Not enough melatonin? Not enough GABA? Not enough naturally produced endocannabinoids telling your body to relax?
That’s why, when you read the label of a CBD for sleep product, you’ll often see these other ingredients included as well. They’re already present in your body and brain (to some extent), so there’s very little risk of taking too much or experiencing negative side effects.
And by including these extra ingredients, CBD for sleep products address all the potential problems that might be preventing you from falling asleep.
CBD For Sleep: What Form Should You Take?
You can purchase CBD for sleep in a wide variety of different products these days, but all fall into three basic categories:
Topical CBD is pretty much useless as a sleep aid unless you plan on using it to relieve muscle soreness or some other type of localized pain that is preventing you from relaxing.
That leaves ingestion and inhalation as the go-to options for getting CBD into your body. We’ll examine each one in a bit more detail.
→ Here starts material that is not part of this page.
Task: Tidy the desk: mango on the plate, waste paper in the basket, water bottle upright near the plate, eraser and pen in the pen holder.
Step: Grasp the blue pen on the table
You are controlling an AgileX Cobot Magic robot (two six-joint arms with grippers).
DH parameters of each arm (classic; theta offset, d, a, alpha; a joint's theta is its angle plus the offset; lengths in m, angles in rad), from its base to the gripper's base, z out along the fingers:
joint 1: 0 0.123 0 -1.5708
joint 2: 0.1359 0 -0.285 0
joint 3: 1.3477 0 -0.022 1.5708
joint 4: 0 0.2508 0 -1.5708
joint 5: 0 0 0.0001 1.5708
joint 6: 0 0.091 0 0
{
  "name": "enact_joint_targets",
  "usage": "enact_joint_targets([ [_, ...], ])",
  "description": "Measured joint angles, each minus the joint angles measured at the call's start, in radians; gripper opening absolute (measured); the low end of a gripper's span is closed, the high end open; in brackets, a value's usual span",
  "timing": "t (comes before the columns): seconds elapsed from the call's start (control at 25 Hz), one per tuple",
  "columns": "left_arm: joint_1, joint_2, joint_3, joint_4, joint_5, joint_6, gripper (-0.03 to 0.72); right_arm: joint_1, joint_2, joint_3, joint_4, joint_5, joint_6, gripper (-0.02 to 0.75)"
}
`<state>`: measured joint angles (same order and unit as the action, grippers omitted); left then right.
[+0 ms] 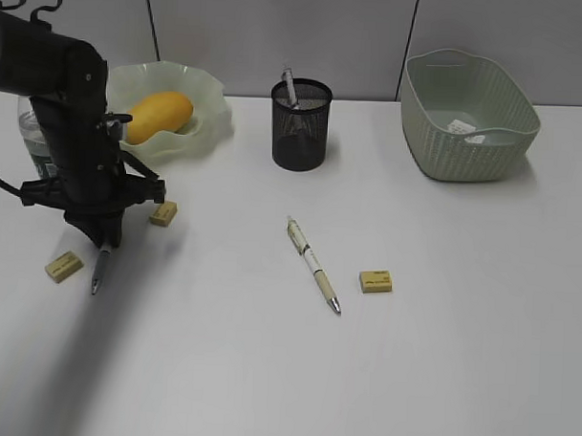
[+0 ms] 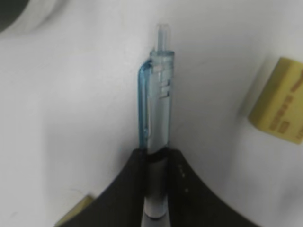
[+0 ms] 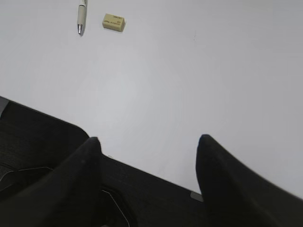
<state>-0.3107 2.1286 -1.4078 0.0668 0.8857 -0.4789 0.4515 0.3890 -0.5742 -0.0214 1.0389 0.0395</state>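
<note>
A white desk point(image 1: 430, 357) seen at a slant from above. At back left, a yellow-orange mango point(image 1: 159, 116) lies in a pale green plate point(image 1: 211, 96) with a wavy rim. Behind the black left arm, a clear bottle point(image 1: 34, 137) stands partly hidden, just left of the plate. At back centre is a black mesh pen holder point(image 1: 301, 126) with one pen already upright inside. At back right sits a sage-green ribbed basket point(image 1: 469, 114) holding a white paper wad point(image 1: 460, 126). The left gripper point(image 1: 105, 238) points down at the desk's left side, its jaws closed on a clear blue pen point(image 2: 157, 101); the wrist view shows the barrel pinched between the two black fingers point(image 2: 130, 189), clip and push-button sticking out beyond them, while the exterior view shows the tip below them, at or just above the desk. Three yellow erasers lie loose: one point(image 1: 64, 266) left of that gripper, one point(image 1: 163, 213) just right of it, and one point(image 1: 376, 281) near the middle. Beside this last eraser lies a cream-and-white pen point(image 1: 313, 263), slanted, silver tip toward the viewer. The right gripper point(image 3: 149, 144) hovers over bare desk, jaws wide apart and empty
</note>
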Motion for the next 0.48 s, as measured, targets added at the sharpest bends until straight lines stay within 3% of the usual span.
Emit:
enact_joint_targets([
  [0.48,0.000,-0.131,0.000,-0.082,0.024,0.110,0.100,0.000,0.000,0.000,-0.001,-0.001,0.001,0.497],
])
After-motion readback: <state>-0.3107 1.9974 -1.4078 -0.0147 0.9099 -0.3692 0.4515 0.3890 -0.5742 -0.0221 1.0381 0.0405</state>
Ingestion, at its most basic, is just a fancy word for putting something in your mouth.
It doesn’t matter whether you swallow or let that something dissolve under your tongue (sublingual) or along your cheek (buccal) — it’s still ingestion.
Because it’s so discreet and easy to consume, ingesting CBD for sleep is one of the most popular methods available.
- CBD tinctures
- CBD gummies
- CBD strips
- CBD pills
- CBD isolate
- CBD edibles
As you can see, the options are wide and varied, so don’t be afraid to experiment in order to find the CBD product that works best for you.
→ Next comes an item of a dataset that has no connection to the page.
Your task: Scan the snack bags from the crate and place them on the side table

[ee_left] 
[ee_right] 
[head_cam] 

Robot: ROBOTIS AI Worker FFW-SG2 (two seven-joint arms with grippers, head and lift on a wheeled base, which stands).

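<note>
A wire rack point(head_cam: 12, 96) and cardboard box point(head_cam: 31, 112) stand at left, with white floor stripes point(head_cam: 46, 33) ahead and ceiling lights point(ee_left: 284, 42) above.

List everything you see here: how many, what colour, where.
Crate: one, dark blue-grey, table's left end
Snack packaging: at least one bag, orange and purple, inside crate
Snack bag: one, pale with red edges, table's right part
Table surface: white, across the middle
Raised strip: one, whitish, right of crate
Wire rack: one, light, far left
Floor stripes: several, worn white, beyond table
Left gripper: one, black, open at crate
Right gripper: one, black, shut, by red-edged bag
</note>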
Inhaling CBD for sleep encompasses any method that requires taking a smoke or vapor into your lungs.
These are the more traditional methods of “smoking” that you might associate with marijuana use of the past. Inhaling includes products such as:
- Dab rigs
- Vape pens
One of the great things about inhaling your CBD for sleep is that the effects are almost instantaneous. With many of the ingestion methods, you’ll have to wait an hour or more before finally feeling like you can fall asleep.
But with any of the inhalation methods, you’ll start to feel calmer, less anxious, more relaxed, and ready to fall asleep in minutes rather than hours.
Is CBD Safe?
Yes, CBD for sleep is safe. There are very few side effects associated with CBD (in any form). One of the only commonly reported issues is a tendency to experience dry mouth after taking CBD.
In a world full of treatments with a long list of negative side effects — most of which are worse than the original problem — a bit of dry mouth is a small price to pay for a good night’s sleep.
Plus, you’ll be asleep, so you won’t care one way or the other.
That said, it’s also important to keep in mind that CBD is biphasic, which means that at certain levels, CBD provides a certain list of effects. At other — often higher — levels, CBD provides different effects.
So, if you’re taking CBD for sleep, it’s essential to experiment with dosage and find what works for you.
The only other side effect of CBD is a decrease in your liver’s ability to process other drugs. So, if you take a heart medication and add CBD to control your blood sugar, you could be doing more harm than good.
Be sure to talk to a physician about whether CBD is right for your condition.
Talk To Your Doctor Before Trying CBD For Sleep
As with any substance taken for medicinal purposes, it’s always a good idea to consult your doctor or a trained medical professional.
They can provide clinical information regarding your medical issue and make suggestions about the best form of treatment.
Once you’re ready to try CBD for sleep, talk to the budtenders at your local dispensary for help finding the delivery method (ingestion or inhalation) and products that will work best for you.